WHAT YOU NEED TO DO :: The exercise calls for a faithful copy of all the data.

RAW DATA ::
◆ ◆ ◆ ◆ ◆
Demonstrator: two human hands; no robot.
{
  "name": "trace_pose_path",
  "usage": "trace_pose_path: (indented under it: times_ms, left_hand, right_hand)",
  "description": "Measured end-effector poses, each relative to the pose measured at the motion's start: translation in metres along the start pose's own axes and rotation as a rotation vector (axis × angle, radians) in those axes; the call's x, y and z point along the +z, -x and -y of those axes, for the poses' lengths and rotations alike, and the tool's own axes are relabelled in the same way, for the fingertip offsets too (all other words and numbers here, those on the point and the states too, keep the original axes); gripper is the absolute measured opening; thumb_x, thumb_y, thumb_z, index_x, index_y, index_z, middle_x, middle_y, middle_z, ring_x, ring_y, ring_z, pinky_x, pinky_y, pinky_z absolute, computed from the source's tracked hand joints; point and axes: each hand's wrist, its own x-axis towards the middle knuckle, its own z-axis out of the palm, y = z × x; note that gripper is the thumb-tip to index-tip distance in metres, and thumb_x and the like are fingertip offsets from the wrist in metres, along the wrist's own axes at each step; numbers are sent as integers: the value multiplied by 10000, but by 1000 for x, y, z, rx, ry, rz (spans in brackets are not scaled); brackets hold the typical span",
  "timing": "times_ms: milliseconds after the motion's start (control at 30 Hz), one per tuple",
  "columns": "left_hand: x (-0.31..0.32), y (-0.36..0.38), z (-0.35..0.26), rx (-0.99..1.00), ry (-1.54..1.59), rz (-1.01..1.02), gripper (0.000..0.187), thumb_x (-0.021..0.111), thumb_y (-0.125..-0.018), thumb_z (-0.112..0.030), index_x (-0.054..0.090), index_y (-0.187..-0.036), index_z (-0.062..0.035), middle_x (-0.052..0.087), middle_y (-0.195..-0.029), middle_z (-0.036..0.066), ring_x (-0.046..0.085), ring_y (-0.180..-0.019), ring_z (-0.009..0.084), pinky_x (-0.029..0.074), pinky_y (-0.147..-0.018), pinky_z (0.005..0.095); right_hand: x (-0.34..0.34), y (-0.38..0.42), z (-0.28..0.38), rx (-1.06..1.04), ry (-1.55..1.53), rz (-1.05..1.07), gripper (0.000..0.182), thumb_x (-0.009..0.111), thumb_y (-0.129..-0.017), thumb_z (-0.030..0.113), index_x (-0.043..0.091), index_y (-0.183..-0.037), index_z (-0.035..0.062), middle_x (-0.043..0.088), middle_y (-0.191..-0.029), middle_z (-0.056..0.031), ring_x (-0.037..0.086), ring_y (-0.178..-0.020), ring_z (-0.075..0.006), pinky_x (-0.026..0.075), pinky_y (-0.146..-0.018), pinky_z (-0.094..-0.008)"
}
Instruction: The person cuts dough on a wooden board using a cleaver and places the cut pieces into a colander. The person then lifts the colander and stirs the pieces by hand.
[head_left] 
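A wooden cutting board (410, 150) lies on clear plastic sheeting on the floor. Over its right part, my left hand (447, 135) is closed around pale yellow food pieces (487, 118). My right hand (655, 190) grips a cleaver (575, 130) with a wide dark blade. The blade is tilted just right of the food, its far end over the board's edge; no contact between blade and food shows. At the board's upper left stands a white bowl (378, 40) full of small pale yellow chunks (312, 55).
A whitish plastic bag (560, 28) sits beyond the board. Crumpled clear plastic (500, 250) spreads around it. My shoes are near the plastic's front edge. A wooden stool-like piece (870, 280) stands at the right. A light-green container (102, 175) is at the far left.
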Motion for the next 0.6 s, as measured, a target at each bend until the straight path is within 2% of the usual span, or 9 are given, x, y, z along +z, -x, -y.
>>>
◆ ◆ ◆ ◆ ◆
SOLUTION BELOW ::
Demonstrator: two human hands; no robot.
{
  "name": "trace_pose_path",
  "usage": "trace_pose_path: (indented under it: times_ms, left_hand, right_hand)",
  "description": "Measured end-effector poses, each relative to the pose measured at the motion's start: translation in metres along the start pose's own axes and rotation as a rotation vector (axis × angle, radians) in those axes; the call's x, y and z point along the +z, -x and -y of those axes, for the poses' lengths and rotations alike, and the tool's own axes are relabelled in the same way, for the fingertip offsets too (all other words and numbers here, those on the point and the states too, keep the original axes); gripper is the absolute measured opening; thumb_x, thumb_y, thumb_z, index_x, index_y, index_z, middle_x, middle_y, middle_z, ring_x, ring_y, ring_z, pinky_x, pinky_y, pinky_z absolute, computed from the source's tracked hand joints; point and axes: each hand's wrist, its own x-axis towards the middle knuckle, its own z-axis out of the palm, y = z × x; note that gripper is the thumb-tip to index-tip distance in metres, and thumb_x and the like are fingertip offsets from the wrist in metres, along the wrist's own axes at each step; numbers are sent as integers: the value multiplied by 10000, but by 1000 for x, y, z, rx, ry, rz (spans in brackets are not scaled); brackets hold the typical span",
  "timing": "times_ms: milliseconds after the motion's start (control at 30 Hz), one per tuple",
  "columns": "left_hand: x (-0.31..0.32), y (-0.36..0.38), z (-0.35..0.26), rx (-0.99..1.00), ry (-1.54..1.59), rz (-1.01..1.02), gripper (0.000..0.187), thumb_x (-0.021..0.111), thumb_y (-0.125..-0.018), thumb_z (-0.112..0.030), index_x (-0.054..0.090), index_y (-0.187..-0.036), index_z (-0.062..0.035), middle_x (-0.052..0.087), middle_y (-0.195..-0.029), middle_z (-0.036..0.066), ring_x (-0.046..0.085), ring_y (-0.180..-0.019), ring_z (-0.009..0.084), pinky_x (-0.029..0.074), pinky_y (-0.147..-0.018), pinky_z (0.005..0.095); right_hand: x (-0.34..0.34), y (-0.38..0.42), z (-0.28..0.38), rx (-1.06..1.04), ry (-1.55..1.53), rz (-1.05..1.07), gripper (0.000..0.182), thumb_x (-0.009..0.111), thumb_y (-0.129..-0.017), thumb_z (-0.030..0.113), index_x (-0.043..0.091), index_y (-0.183..-0.037), index_z (-0.035..0.062), middle_x (-0.043..0.088), middle_y (-0.191..-0.029), middle_z (-0.056..0.031), ring_x (-0.037..0.086), ring_y (-0.178..-0.020), ring_z (-0.075..0.006), pinky_x (-0.026..0.075), pinky_y (-0.146..-0.018), pinky_z (-0.094..-0.008)"
}
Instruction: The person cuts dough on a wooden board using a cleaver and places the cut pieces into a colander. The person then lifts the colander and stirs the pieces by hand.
[head_left] 
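A wooden cutting board (410, 150) lies on clear plastic sheeting on the floor. Over its right part, my left hand (447, 135) is closed around pale yellow food pieces (487, 118). My right hand (655, 190) grips a cleaver (575, 130) with a wide dark blade. The blade is tilted just right of the food, its far end over the board's edge; no contact between blade and food shows. At the board's upper left stands a white bowl (378, 40) full of small pale yellow chunks (312, 55).
A whitish plastic bag (560, 28) sits beyond the board. Crumpled clear plastic (500, 250) spreads around it. My shoes are near the plastic's front edge. A wooden stool-like piece (870, 280) stands at the right. A light-green container (102, 175) is at the far left.
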Motion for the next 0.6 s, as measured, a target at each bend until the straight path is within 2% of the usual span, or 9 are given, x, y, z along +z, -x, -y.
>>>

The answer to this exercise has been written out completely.